Classification of AI alignment research: deconfusion, "good enough" non-superintelligent AI alignment, superintelligent AI alignment

by crabman2 min read14th Jul 202025 comments



I want to work on technical AI alignment research. I am trying to choose an AI alignment area to get into. To do that, I want to understand the big picture of how to make AI go well through technical research. This post contains my views on this question. More precisely, I list types of AI safety research and their usefulness.

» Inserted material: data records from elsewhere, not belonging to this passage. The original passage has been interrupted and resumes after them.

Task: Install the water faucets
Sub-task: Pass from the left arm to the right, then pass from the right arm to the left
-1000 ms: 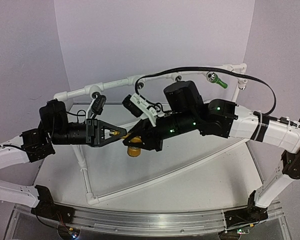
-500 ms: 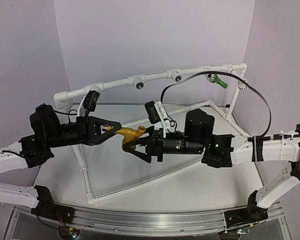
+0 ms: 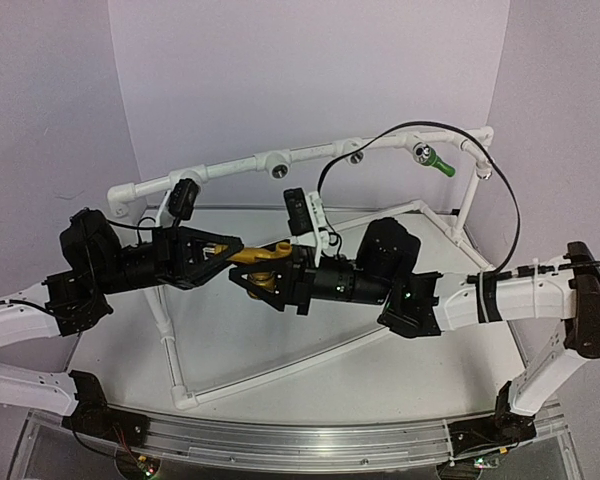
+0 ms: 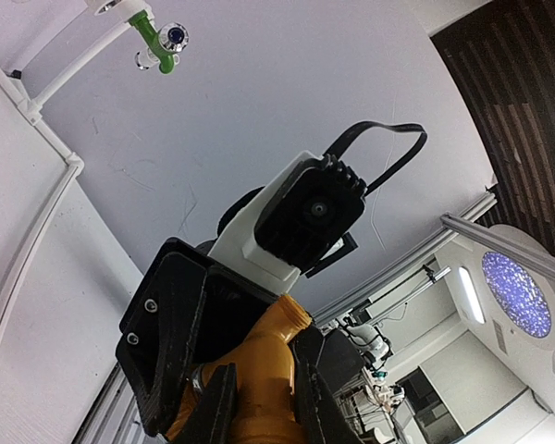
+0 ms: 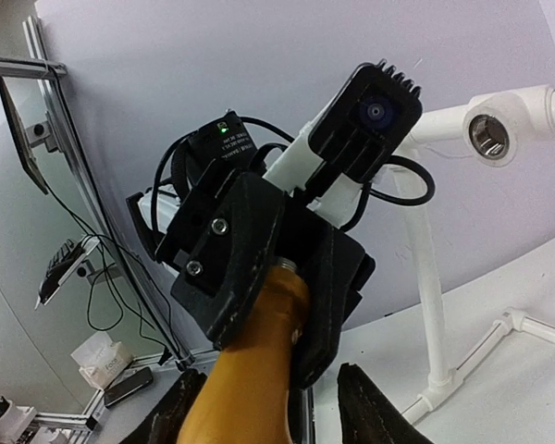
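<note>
Above the middle of the desk (image 3: 400, 370), the yellow-orange faucet (image 3: 263, 254) is held in the air between the two arms. One end is gripped by the left jaws, which are closed on it. The right jaws are set either side of the other end but stand parted, with a gap seen on one side. The green faucet (image 3: 437, 160) is seated in the white pipe frame (image 3: 230, 165) near its right corner, well apart.
</note>
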### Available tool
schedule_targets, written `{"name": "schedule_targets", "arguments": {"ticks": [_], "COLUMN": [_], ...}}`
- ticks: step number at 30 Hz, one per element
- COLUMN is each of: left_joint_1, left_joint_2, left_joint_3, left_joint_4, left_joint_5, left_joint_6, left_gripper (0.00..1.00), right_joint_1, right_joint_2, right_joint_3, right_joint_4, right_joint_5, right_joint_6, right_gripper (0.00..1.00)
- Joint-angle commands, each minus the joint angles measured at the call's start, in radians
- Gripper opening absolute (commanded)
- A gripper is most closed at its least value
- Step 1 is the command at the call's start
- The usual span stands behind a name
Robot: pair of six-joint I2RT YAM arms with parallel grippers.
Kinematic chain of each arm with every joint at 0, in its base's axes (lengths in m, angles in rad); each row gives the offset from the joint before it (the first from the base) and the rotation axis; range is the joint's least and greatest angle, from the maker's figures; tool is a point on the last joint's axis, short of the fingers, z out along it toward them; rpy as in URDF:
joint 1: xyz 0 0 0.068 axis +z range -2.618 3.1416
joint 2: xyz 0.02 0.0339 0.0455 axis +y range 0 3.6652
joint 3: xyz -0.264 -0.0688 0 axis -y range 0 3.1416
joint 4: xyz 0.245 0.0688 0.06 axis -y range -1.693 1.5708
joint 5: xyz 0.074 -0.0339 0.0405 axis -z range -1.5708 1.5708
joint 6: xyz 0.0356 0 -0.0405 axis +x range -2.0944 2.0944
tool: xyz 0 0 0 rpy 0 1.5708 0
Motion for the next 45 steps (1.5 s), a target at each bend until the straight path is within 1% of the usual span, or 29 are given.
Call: {"name": "schedule_targets", "arguments": {"ticks": [1, 2, 3, 4, 5, 6, 7, 8, 9, 10, 12, 13, 15, 17, 20, 22, 24, 26, 27, 30, 34, 37, 39, 41, 43, 45], "left_joint_1": [0.0, 0.0, 0.0, 0.001, 0.003, 0.004, 0.007, 0.009, 0.009, 0.009, 0.01, 0.01, 0.01, 0.01, 0.01, 0.011, 0.011, 0.011, 0.011, 0.011, 0.01, 0.01, 0.011, 0.011, 0.01, 0.011], "left_joint_2": [-0.003, -0.002, 0.001, 0.003, 0.003, -0.002, -0.014, -0.03, -0.054, -0.07, -0.112, -0.123, -0.141, -0.144, -0.123, -0.118, -0.115, -0.094, -0.083, -0.063, -0.007, 0.031, 0.045, 0.052, 0.044, 0.028], "left_joint_3": [0.002, 0.002, 0.002, 0.001, 0.002, 0.004, 0.009, 0.026, 0.056, 0.076, 0.116, 0.123, 0.116, 0.091, 0.062, 0.041, 0.014, 0.015, 0.022, 0.035, 0.058, 0.069, 0.07, 0.071, 0.066, 0.057], "left_joint_4": [0.088, 0.087, 0.087, 0.086, 0.072, 0.043, -0.002, -0.106, -0.206, -0.326, -0.505, -0.578, -0.651, -0.661, -0.619, -0.524, -0.372, -0.28, -0.26, -0.237, -0.185, -0.164, -0.159, -0.153, -0.148, -0.144], "left_joint_5": [0.03, 0.032, 0.034, 0.033, 0.027, 0.014, -0.01, -0.047, -0.107, -0.176, -0.32, -0.372, -0.444, -0.441, -0.382, -0.311, -0.214, -0.137, -0.102, -0.071, -0.008, 0.025, 0.042, 0.053, 0.045, 0.033], "left_joint_6": [-0.007, -0.007, -0.006, -0.003, 0.008, 0.026, 0.052, 0.113, 0.183, 0.239, 0.338, 0.364, 0.389, 0.384, 0.363, 0.334, 0.285, 0.245, 0.239, 0.222, 0.176, 0.15, 0.142, 0.136, 0.135, 0.139], "left_gripper": [0.0, 0.0, 0.0, 0.04, 0.13, 0.3, 0.52, 0.67, 0.79, 0.82, 0.84, 0.83, 0.81, 0.8, 0.8, 0.82, 0.86, 0.88, 0.89, 0.91, 0.91, 0.9, 0.89, 0.84, 0.73, 0.57], "right_joint_1": [0.0, 0.0, 0.0, 0.0, 0.0, 0.0, 0.0, 0.001, 0.003, 0.003, 0.003, 0.003, 0.004, 0.005, 0.005, -0.002, -0.004, -0.004, -0.004, -0.004, -0.003, 0.007, 0.009, 0.009, 0.009, 0.009], "right_joint_2": [0.003, 0.001, -0.001, -0.005, -0.012, -0.024, -0.043, -0.07, -0.11, -0.15, -0.226, -0.256, -0.304, -0.322, -0.33, -0.31, -0.276, -0.256, -0.255, -0.251, -0.185, -0.15, -0.135, -0.121, -0.108, -0.102], "right_joint_3": [0.022, 0.015, 0.004, -0.008, -0.028, -0.054, -0.08, -0.113, -0.143, -0.164, -0.188, -0.183, -0.147, -0.111, -0.088, -0.041, 0.005, 0.026, 0.029, 0.023, 0.072, 0.095, 0.103, 0.119, 0.13, 0.131], "right_joint_4": [0.129, 0.148, 0.175, 0.199, 0.224, 0.249, 0.264, 0.25, 0.204, 0.13, -0.017, -0.106, -0.27, -0.382, -0.452, -0.503, -0.557, -0.582, -0.588, -0.569, -0.574, -0.557, -0.541, -0.54, -0.546, -0.548], "right_joint_5": [0.019, 0.032, 0.047, 0.06, 0.081, 0.112, 0.147, 0.193, 0.268, 0.334, 0.444, 0.476, 0.548, 0.594, 0.617, 0.519, 0.394, 0.359, 0.346, 0.297, 0.169, 0.133, 0.114, 0.092, 0.068, 0.036], "right_joint_6": [0.039, 0.051, 0.074, 0.093, 0.113, 0.133, 0.148, 0.147, 0.143, 0.129, 0.071, 0.044, -0.008, -0.048, -0.072, -0.109, -0.149, -0.162, -0.172, -0.178, -0.181, -0.179, -0.175, -0.175, -0.173, -0.17], "right_gripper": [0.23, 0.07, 0.0, 0.0, 0.0, 0.0, 0.0, 0.0, 0.0, 0.0, 0.0, 0.0, 0.0, 0.0, 0.0, 0.0, 0.0, 0.0, 0.0, 0.0, 0.0, 0.0, 0.0, 0.0, 0.0, 0.0]}}
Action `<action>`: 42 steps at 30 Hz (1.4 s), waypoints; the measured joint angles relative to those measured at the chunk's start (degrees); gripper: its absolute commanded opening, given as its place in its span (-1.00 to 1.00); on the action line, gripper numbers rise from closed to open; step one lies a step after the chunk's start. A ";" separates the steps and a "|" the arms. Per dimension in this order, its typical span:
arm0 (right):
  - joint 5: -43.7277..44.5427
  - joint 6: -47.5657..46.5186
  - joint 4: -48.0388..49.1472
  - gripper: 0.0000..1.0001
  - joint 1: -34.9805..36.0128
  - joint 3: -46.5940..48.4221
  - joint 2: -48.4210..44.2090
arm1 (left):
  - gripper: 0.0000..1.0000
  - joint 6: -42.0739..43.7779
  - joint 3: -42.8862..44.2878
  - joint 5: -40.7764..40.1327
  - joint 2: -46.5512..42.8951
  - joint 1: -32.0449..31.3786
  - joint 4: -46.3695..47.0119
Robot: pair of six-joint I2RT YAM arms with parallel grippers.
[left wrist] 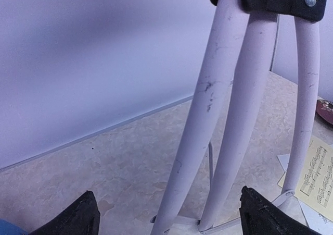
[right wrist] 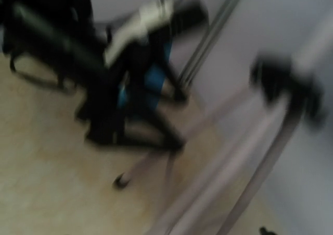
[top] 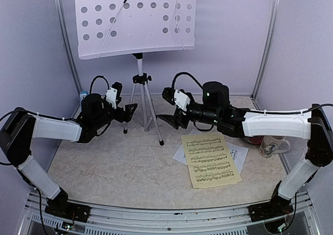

Probably, many things in this post are wrong. I want to become less wrong. The main reason why I am posting this is to get feedback. So, please

  • send me links to alternative big picture views on how to make AI go well
  • tell me all the places where I am wrong and all the places where I am right
  • talk to me in the comments section, via DM, via email, or schedule a video chat.

Three fuzzy clusters of AI alignment research

  1. The research aimed to deconfuse us about AI. Examples of this are AIXI, MIRI's agent foundations, Michael Dennis' game theory, Tom Everitt's agent incentives, Vanessa Kosoy's incomplete models, Comprehensive AI services.
  2. The research aimed to provide "good enough" alignment for non-superintelligent AI. This category includes more hacky and less theory-based research, which probably won't help with the alignment of superintelligent AI. By superintelligent AI, I mean AI, which is much smarter than humans, much faster, and is almost omnipotent. Examples: everything under the umbrella of (prosaic AI alignment), robustness of neural networks against adversarial examples, robustness of neural networks against out-of-distribution samples, almost everything related to neural networks, empirical work on learning human values, IDA (I think it goes into both 2 and 3), most things studied by OpenAI and Deepmind (but I am not that sure what exactly they are studying), Vanessa Kosoy's value learning protocols (I think it goes under both 2 and 3).
  3. The research aimed to directly solve one of the problems on our way to the alignment of both superintelligent and non-superintelligent AI. Examples: IDA (I think it goes into both 2 and 3), Vanessa Kosoy's value learning protocols (I think it goes under both 2 and 3), Stuart Armstrong's research agenda (I am not sure about this one).

Their usefulness

I think type-1 research is most useful, type-3 is second best, and type-2 is least useful. Here's why I think so.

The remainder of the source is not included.